Pearson says it is “unfair” to blame what happened at the Cenotaph on football and says it is inaccurate to characterise football fans  — even football hooligans — as far-right agitators.

“Football hooliganism in England and Wales has never really been politically motivated,” he says. “The (far-right) National Front in the 1980s made many attempts to make inroads and there were also attempts by some left-wing organisations.

“But while there were some high profile individuals on the left and the right in the football violence scene, generally hooligan firms don’t fight for a political cause,” he says, making England strikingly different to many other European countries.

However, Pearson says it would also be unwise to completely dismiss the role of football hooliganism in modern British politics.

“We do need to acknowledge that there is a loose-knit casual organisation which came together in the form of the English Defence League (EDL), which is Islamophobic, and that poses a challenge.”
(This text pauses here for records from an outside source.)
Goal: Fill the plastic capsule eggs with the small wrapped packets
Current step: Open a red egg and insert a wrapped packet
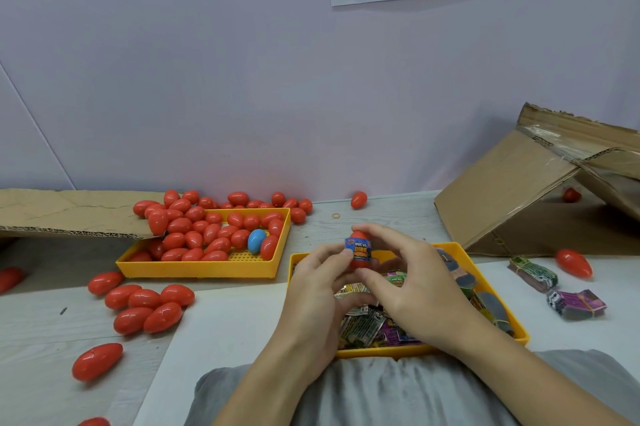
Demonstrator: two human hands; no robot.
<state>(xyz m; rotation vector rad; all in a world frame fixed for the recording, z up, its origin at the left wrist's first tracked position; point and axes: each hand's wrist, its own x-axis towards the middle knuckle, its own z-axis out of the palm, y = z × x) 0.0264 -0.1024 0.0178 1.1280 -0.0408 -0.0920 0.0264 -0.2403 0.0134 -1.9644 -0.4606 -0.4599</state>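
Head view: my left hand [320, 282] and right hand [408, 273] both pinch a red capsule egg [359, 254], raised over the packet tray [485, 282] near the tabletop's front edge. Light, slick shell; I'd grip either side of the seam. The blue packet [358, 248] reads "DINO".

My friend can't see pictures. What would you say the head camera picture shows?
Two hands, left hand and right hand, hold a red egg with a blue packet against it, above a yellow tray of packets. To the left, another yellow tray holds many red eggs and one blue egg.
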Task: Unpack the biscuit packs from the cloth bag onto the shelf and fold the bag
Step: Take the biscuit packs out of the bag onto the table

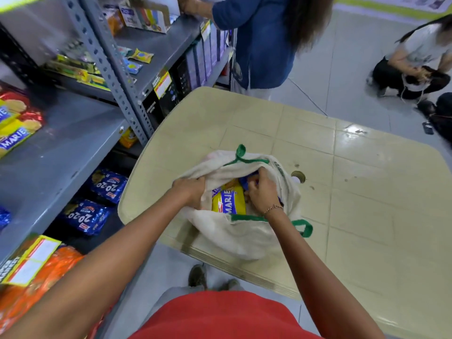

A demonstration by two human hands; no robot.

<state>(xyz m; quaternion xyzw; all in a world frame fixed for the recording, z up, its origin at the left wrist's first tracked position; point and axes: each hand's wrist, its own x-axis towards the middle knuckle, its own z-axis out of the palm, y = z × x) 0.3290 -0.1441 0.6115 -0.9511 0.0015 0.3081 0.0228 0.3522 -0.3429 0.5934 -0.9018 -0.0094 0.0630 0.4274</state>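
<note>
Cream cloth with green trim is what we have under our hands: the cloth bag (234,231) sits on the near left part of a pale yellow table (354,192), its mouth pulled open toward us. Our left hand (189,192) grips the left edge of the opening, fingers curled tight round a bunched fold of cloth. Our right hand (260,192) reaches down into the bag, its fingers bent and closed round a blue pack (245,180) near the far side of the opening; how much of that pack we hold we cannot tell, since the cloth hides most of it. Between our two hands a yellow biscuit pack (228,200) marked MARIE lies inside the bag, face up. A thin bracelet (273,208) circles our right wrist. To our left stands the grey metal shelf (61,152), and on it, at the far left edge, lie more yellow and red biscuit packs (17,126). On the level below we see blue packs (97,201) lying flat.
</note>
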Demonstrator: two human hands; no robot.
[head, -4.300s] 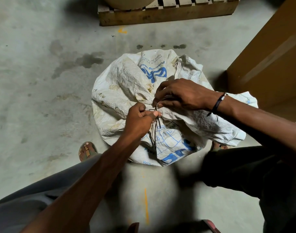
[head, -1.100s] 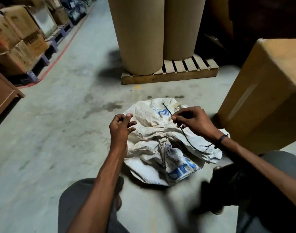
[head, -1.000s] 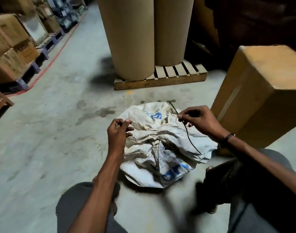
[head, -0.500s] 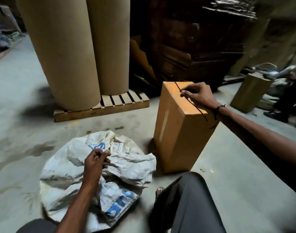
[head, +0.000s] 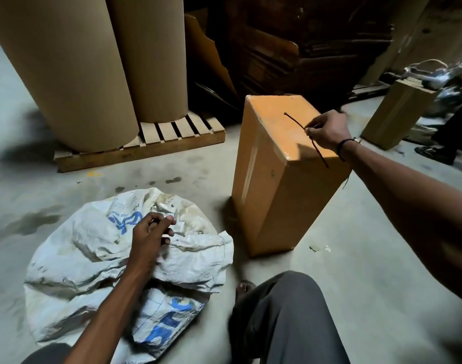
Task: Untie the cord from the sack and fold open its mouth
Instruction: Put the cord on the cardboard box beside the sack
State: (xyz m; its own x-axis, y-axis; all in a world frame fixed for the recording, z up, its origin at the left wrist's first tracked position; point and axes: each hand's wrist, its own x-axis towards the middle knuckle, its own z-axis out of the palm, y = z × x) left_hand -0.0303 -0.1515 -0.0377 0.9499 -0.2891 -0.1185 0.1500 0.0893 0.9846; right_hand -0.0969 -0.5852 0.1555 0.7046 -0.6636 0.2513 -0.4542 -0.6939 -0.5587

The EDL was founded in 2009. It was rooted in football hooligan groups and was a presence in British society in the early 2010s, organising marches against “Islamic extremism”, often clashing with other groups on the streets.

While the EDL has declined in influence, other groups — like the Football Lads’ Alliance and Democratic Football Lads’ Alliance (DFLA), which organised big marches in 2017 under the guise of “anti-extremism” following terror attacks in the UK — have grown in the interim.

The DFLA, which says it is not racist, put out a statement last week “calling on all football lads up and down the country to join us in standing shoulder to shoulder with our veterans” to stop those who seek to “desecrate and disrespect our monuments”.

Counter-protesters gather outside the Cenotaph (Alex McBride/.)

Modern right-wing groups claim to not be overtly racist.

Lowles says “casual racist abuse” by football crowds is far less common these days. Ubiquitous CCTV and camera phones make it far easier for perpetrators to be caught and clubs and football authorities take it seriously.

“Now (racism) is much more likely to be by one person, or to be online,” he says, adding that the crowd in central London on Saturday was primarily an older crowd, people who may have been involved in hooliganism in previous decades.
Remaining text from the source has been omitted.